> _What you are asked to do_
Copy out each line below verbatim, skipping any picture.

> _Material provided_
========

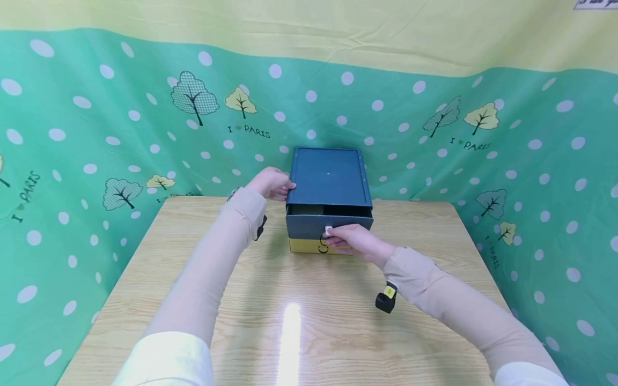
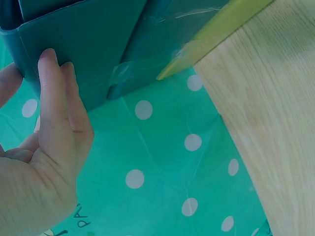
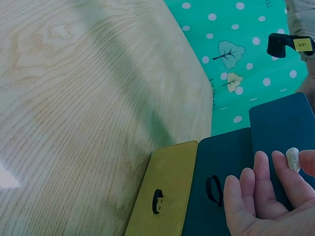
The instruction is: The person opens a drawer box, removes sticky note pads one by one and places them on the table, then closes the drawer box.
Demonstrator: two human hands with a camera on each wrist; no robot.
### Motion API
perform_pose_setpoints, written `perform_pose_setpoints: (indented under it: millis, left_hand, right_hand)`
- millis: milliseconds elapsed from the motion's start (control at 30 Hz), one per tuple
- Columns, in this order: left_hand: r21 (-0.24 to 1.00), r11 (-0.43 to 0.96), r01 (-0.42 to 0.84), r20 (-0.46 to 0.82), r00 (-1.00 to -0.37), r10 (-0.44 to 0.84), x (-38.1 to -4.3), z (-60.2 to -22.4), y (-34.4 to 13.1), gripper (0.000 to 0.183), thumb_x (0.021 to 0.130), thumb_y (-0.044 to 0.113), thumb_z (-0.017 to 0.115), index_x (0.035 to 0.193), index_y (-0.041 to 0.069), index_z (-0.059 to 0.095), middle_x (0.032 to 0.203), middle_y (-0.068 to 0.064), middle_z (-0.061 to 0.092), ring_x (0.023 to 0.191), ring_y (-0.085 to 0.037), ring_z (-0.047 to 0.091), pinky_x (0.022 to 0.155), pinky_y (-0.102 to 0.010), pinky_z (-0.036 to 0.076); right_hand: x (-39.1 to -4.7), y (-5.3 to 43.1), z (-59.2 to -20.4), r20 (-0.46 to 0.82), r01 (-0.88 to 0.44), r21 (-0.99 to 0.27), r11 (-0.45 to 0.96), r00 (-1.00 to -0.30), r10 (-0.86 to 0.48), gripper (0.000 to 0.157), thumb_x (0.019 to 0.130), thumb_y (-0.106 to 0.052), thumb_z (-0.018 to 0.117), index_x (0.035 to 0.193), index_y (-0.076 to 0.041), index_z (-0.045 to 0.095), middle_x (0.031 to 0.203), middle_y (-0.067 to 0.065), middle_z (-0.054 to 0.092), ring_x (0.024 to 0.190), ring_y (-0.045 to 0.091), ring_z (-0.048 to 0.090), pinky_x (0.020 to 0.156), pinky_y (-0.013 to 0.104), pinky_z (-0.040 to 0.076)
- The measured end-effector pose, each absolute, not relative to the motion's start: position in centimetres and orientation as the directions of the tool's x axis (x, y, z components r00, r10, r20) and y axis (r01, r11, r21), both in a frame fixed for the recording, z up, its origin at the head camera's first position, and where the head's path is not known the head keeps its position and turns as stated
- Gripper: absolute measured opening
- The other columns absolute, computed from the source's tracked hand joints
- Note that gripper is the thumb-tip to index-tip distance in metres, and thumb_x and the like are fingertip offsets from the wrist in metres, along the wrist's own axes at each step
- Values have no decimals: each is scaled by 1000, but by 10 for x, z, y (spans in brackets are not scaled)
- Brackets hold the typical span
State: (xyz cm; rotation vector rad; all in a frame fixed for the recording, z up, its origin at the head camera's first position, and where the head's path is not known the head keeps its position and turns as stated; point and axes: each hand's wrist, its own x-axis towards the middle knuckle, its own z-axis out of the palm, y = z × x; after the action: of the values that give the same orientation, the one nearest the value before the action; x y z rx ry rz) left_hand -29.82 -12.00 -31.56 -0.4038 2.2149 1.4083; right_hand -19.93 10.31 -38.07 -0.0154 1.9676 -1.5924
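A small dark blue drawer cabinet (image 1: 330,174) stands at the back of the table, its top drawer (image 1: 301,225) pulled slightly out, leaving a dark gap under the lid. My right hand (image 1: 354,239) pinches the white knob (image 3: 293,160) on that drawer's front between thumb and index finger; the other fingers extend below it. My left hand (image 1: 272,183) is at the cabinet's left side, its fingers (image 2: 51,93) straight against the blue side wall. Below the top drawer are another blue drawer front (image 3: 229,147) and a yellow drawer (image 3: 170,167), each with a black loop handle.
The wooden table (image 1: 193,279) extends in front of the cabinet, with a bright light reflection on it. A green dotted curtain (image 1: 396,139) hangs close behind the cabinet and along both sides. Clear tape (image 2: 123,71) shows on the cabinet's side.
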Motion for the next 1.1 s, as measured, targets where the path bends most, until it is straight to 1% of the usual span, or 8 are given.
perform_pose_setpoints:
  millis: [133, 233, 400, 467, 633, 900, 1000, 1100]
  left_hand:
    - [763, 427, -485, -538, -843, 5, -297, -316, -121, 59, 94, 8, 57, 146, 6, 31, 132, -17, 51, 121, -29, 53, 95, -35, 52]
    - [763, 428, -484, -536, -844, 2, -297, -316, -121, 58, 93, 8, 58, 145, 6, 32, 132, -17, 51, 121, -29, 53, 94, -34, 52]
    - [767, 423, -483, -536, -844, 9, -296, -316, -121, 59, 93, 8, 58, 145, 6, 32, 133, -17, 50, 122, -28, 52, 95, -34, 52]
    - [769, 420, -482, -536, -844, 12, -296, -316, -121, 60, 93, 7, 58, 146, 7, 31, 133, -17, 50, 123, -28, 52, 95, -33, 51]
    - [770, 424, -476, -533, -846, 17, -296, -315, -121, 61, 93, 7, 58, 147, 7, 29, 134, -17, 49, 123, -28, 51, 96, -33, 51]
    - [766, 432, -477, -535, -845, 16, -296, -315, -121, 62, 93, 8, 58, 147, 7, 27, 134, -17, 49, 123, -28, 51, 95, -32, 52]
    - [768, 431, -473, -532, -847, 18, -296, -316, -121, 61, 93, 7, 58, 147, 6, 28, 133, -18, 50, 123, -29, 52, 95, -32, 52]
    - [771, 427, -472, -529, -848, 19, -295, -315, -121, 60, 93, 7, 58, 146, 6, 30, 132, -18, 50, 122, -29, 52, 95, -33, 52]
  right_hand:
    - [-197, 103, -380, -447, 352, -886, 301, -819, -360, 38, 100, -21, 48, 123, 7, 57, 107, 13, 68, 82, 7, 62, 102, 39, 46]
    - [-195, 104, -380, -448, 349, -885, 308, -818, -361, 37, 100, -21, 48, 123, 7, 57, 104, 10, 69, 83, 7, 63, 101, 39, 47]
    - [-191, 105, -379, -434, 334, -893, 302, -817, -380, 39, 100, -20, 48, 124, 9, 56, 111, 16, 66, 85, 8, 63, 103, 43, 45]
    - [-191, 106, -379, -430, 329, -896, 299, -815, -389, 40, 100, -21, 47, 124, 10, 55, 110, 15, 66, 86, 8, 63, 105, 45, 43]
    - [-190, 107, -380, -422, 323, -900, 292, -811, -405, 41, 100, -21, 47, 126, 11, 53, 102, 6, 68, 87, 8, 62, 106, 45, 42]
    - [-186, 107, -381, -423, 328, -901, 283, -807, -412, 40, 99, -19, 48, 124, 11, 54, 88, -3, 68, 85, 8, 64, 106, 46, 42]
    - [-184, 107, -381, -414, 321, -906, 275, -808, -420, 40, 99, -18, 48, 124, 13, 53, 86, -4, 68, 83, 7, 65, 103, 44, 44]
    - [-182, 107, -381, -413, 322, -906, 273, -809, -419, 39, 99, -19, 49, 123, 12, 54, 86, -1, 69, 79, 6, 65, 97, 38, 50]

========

> _Solution to this exercise_
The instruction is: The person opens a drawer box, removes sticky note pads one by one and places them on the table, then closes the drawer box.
Demonstrator: two human hands with a camera on each wrist; no robot.
### Motion API
perform_pose_setpoints, written `perform_pose_setpoints: (indented under it: millis, left_hand, right_hand)`
- millis: milliseconds elapsed from the motion's start (control at 30 Hz), one per tuple
- Columns, in this order: left_hand: r21 (-0.24 to 1.00), r11 (-0.43 to 0.96), r01 (-0.42 to 0.84), r20 (-0.46 to 0.82), r00 (-1.00 to -0.37), r10 (-0.44 to 0.84), x (-38.1 to -4.3), z (-60.2 to -22.4), y (-34.4 to 13.1), gripper (0.000 to 0.183), thumb_x (0.021 to 0.130), thumb_y (-0.044 to 0.113), thumb_z (-0.017 to 0.115), index_x (0.035 to 0.193), index_y (-0.041 to 0.069), index_z (-0.059 to 0.095), middle_x (0.032 to 0.203), middle_y (-0.068 to 0.064), middle_z (-0.061 to 0.092), ring_x (0.023 to 0.191), ring_y (-0.085 to 0.037), ring_z (-0.047 to 0.091), pinky_x (0.022 to 0.155), pinky_y (-0.102 to 0.010), pinky_z (-0.036 to 0.076); right_hand: x (-39.1 to -4.7), y (-5.3 to 43.1), z (-59.2 to -20.4), r20 (-0.46 to 0.82), r01 (-0.88 to 0.44), r21 (-0.99 to 0.27), r11 (-0.45 to 0.96), r00 (-1.00 to -0.30), r10 (-0.86 to 0.48), gripper (0.000 to 0.157), thumb_x (0.019 to 0.130), thumb_y (-0.106 to 0.052), thumb_z (-0.018 to 0.117), index_x (0.035 to 0.193), index_y (-0.076 to 0.041), index_z (-0.045 to 0.095), middle_x (0.031 to 0.203), middle_y (-0.067 to 0.065), middle_z (-0.054 to 0.092), ring_x (0.024 to 0.190), ring_y (-0.045 to 0.091), ring_z (-0.048 to 0.090), pinky_x (0.020 to 0.156), pinky_y (-0.013 to 0.104), pinky_z (-0.040 to 0.076)
- The measured end-effector pose, each absolute, not relative to the motion's start: position in centimetres and orientation as the directions of the tool's x axis (x, y, z components r00, r10, r20) and y axis (r01, r11, r21), both in a frame fixed for the recording, z up, its origin at the head camera's first position, and where the head's path is not known the head keeps its position and turns as stated
- Gripper: absolute measured opening
- The other columns absolute, computed from the source's tracked hand joints
- Note that gripper is the thumb-tip to index-tip distance in metres, and thumb_x and the like are fingertip offsets from the wrist in metres, along the wrist's own axes at each step
- Values have no decimals: each is scaled by 1000, but by 10 for x, z, y (spans in brackets are not scaled)
- Brackets hold the typical span
State: (xyz cm; rotation vector rad; all in a frame fixed for the recording, z up, its origin at the head camera's first position, and where the head's path is not known the head keeps its position and turns as stated; point and axes: each hand's wrist, its own x-axis towards the middle knuckle, its own z-axis out of the palm, y = z × x; after the action: of the values that give the same orientation, the one nearest the value before the action; x y z rx ry rz) left_hand -29.82 -12.00 -31.56 -0.4038 2.2149 1.4083; right_hand -19.93 10.31 -38.07 -0.0154 1.9676 -1.5924
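A small dark blue drawer cabinet (image 1: 330,174) stands at the back of the table, its top drawer (image 1: 301,225) pulled slightly out, leaving a dark gap under the lid. My right hand (image 1: 354,239) pinches the white knob (image 3: 293,160) on that drawer's front between thumb and index finger; the other fingers extend below it. My left hand (image 1: 272,183) is at the cabinet's left side, its fingers (image 2: 51,93) straight against the blue side wall. Below the top drawer are another blue drawer front (image 3: 229,147) and a yellow drawer (image 3: 170,167), each with a black loop handle.
The wooden table (image 1: 193,279) extends in front of the cabinet, with a bright light reflection on it. A green dotted curtain (image 1: 396,139) hangs close behind the cabinet and along both sides. Clear tape (image 2: 123,71) shows on the cabinet's side.
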Motion for the next 1.1 s, as measured, targets where the path bends most, until it is straight to 1% of the usual span, or 8 are given.
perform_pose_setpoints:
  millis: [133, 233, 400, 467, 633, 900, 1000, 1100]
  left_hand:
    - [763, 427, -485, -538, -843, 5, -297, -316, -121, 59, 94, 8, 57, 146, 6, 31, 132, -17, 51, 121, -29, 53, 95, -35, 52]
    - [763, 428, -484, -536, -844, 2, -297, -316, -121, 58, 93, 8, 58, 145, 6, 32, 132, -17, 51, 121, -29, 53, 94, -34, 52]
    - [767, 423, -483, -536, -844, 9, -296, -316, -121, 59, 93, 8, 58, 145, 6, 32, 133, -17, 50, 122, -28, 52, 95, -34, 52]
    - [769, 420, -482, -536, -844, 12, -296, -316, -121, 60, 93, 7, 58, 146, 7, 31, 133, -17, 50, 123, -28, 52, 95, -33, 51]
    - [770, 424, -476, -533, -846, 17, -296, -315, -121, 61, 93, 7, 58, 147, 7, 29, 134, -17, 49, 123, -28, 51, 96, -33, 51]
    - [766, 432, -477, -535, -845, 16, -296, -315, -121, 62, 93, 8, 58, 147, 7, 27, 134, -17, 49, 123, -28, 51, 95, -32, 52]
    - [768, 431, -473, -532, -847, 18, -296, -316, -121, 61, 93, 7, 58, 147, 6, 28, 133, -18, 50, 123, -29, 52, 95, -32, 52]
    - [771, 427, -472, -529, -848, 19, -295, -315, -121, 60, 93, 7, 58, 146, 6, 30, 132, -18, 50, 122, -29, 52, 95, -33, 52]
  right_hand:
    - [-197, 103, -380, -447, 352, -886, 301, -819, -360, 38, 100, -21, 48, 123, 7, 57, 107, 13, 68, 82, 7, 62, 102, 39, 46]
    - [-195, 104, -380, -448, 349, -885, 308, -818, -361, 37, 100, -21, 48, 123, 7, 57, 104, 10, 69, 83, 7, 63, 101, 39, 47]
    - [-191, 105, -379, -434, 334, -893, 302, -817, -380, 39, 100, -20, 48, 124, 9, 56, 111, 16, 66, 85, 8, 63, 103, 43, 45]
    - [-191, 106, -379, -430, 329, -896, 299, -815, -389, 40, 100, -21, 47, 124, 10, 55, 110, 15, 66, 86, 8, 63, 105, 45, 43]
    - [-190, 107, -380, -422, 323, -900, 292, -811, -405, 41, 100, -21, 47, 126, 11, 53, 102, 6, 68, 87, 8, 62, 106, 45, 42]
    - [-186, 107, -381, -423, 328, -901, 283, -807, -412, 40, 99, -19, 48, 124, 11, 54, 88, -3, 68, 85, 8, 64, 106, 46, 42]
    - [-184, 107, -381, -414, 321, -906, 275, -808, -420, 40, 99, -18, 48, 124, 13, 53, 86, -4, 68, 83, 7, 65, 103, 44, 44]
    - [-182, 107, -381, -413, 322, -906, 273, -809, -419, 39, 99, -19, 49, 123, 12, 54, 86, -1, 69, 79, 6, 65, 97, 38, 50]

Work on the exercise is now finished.